Si le ministre de l’Industrie et du Commerce dit ne pas être satisfait de la qualité de riz basmati vendu au public qu’il aille plus loin dans sa croisade contre les commerçants/importateurs qui se livrent à un mélange de riz de luxe avec un riz de qualité inférieure. S’il existerait une opération illicite que le ministre saisisse la loi.

 
Il y a dans la démarche du ministre Shawkatally Soodhun, deux postures, deux styles de management face à un constat de fait exprimé par-dessus tout par ce membre du gouvernement qui se dit persuader que les opérations de vente de riz basmati ne se fait pas selon les normes et pratiques commerciales.

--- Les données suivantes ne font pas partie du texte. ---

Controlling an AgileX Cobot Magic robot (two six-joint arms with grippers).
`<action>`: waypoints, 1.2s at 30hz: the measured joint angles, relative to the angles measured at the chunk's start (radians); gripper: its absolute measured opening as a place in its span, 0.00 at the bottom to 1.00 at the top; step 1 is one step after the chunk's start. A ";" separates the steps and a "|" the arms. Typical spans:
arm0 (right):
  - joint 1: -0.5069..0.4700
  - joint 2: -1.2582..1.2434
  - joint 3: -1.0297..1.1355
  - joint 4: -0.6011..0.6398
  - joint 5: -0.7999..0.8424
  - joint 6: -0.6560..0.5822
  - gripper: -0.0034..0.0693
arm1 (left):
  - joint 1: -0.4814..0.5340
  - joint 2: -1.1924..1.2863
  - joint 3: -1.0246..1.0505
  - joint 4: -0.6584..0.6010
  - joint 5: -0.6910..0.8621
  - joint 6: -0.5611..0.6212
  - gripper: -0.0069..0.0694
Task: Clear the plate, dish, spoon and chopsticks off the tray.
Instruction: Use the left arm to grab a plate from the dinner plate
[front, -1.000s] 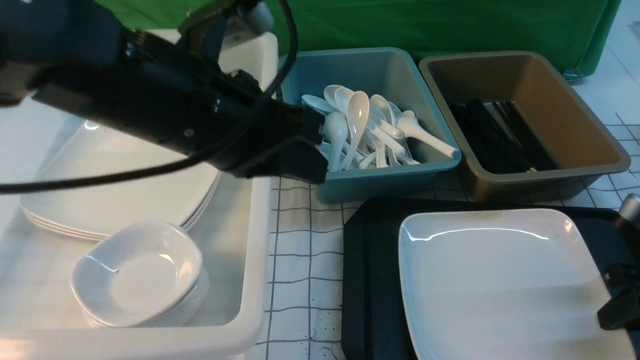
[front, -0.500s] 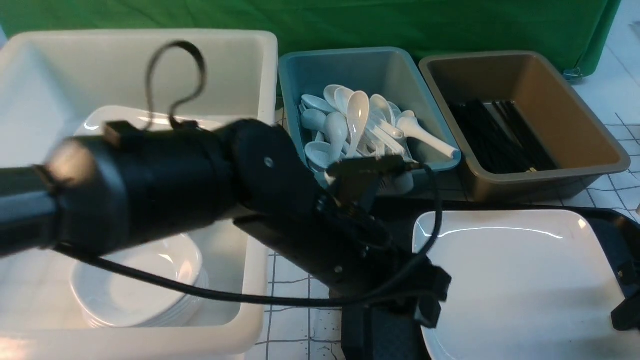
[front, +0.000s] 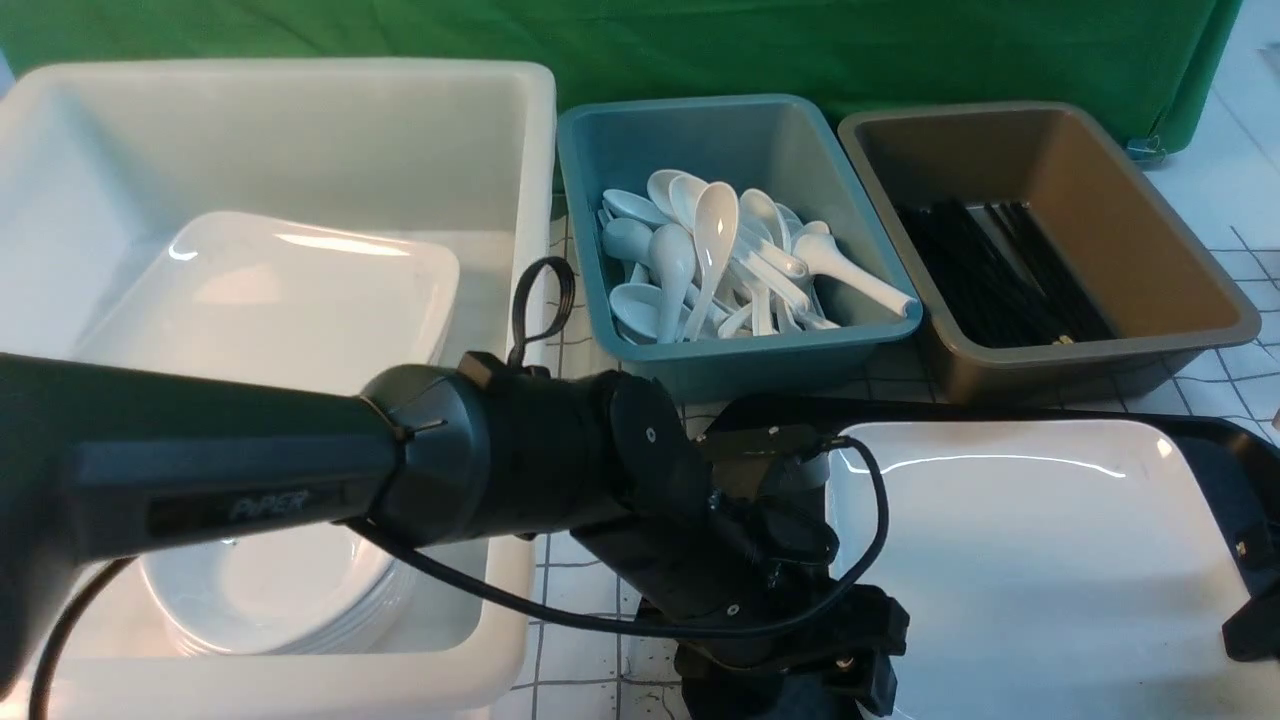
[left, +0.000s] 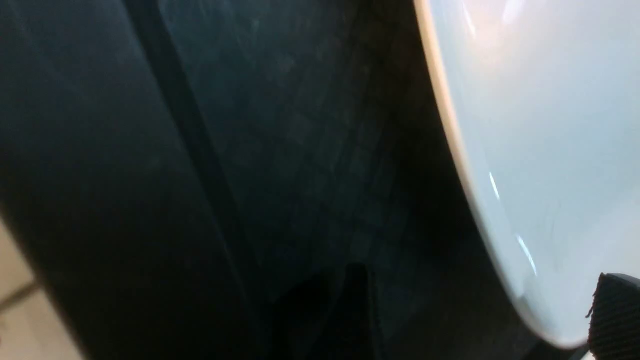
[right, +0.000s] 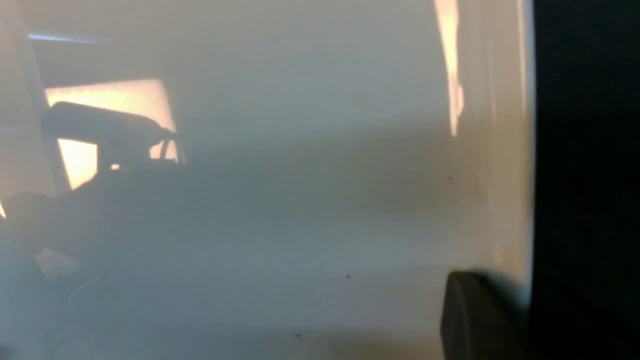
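Green cloth backs the gridded counter. Low at the near left edge of the plate, the left pincer is spread, one finger at the rim. The right pincer rests a finger on the opposite rim; I cannot tell whether it is clamped. The plate lies on the tray.

white tub, teal tub, brown tub

The only legible writing is the pale word "PiPER", printed on a dark strip along the black tubular forearm of the left arm, well back from the jaws of the left gripper, beyond the wrist joints.
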 joint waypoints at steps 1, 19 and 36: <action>0.000 0.000 0.000 0.000 0.000 0.000 0.23 | 0.000 0.002 -0.001 -0.005 -0.006 0.000 0.83; 0.000 0.000 0.000 -0.002 0.019 0.048 0.23 | 0.000 0.064 -0.002 -0.342 -0.086 0.288 0.83; 0.014 0.000 -0.002 -0.043 0.009 0.058 0.24 | 0.004 0.127 0.007 -0.798 -0.053 0.753 0.57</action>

Si la première posture témoigne d’une aspiration de Soodhun à une gestion plus moderne du dossier de la commercialisation de riz basmati, il impose aussi à ce dernier qu’il étale sa stratégie et les méthodes qu’il compte adopter pour interdire les importateurs/commerçants à leur opération de mélanger le vrai du faux riz basmati et empêcher que les consommateurs paient un prix exorbitant pour un produit qui ne respecte pas les normes.

La seconde posture, à la décharge de Soodhun, c’est que les commerçants/importateurs de riz basmati, par leur excès et maldonne vis-à vis des consommateurs, devront répondre à la justice maintenant que le ministre lui-même acquiesce et reconnaît qu’il y a eu mélange. A moins que le crime encore impuni qui a coûté d’importantes sommes, dépensées par les consommateurs, ne soit étouffé dans l’ouf pour des raisons politiques et d’absence de volonté réelle à une gestion plus moderne de la qualité de riz basmati comme c’est le cas en Europe, comme il le dit.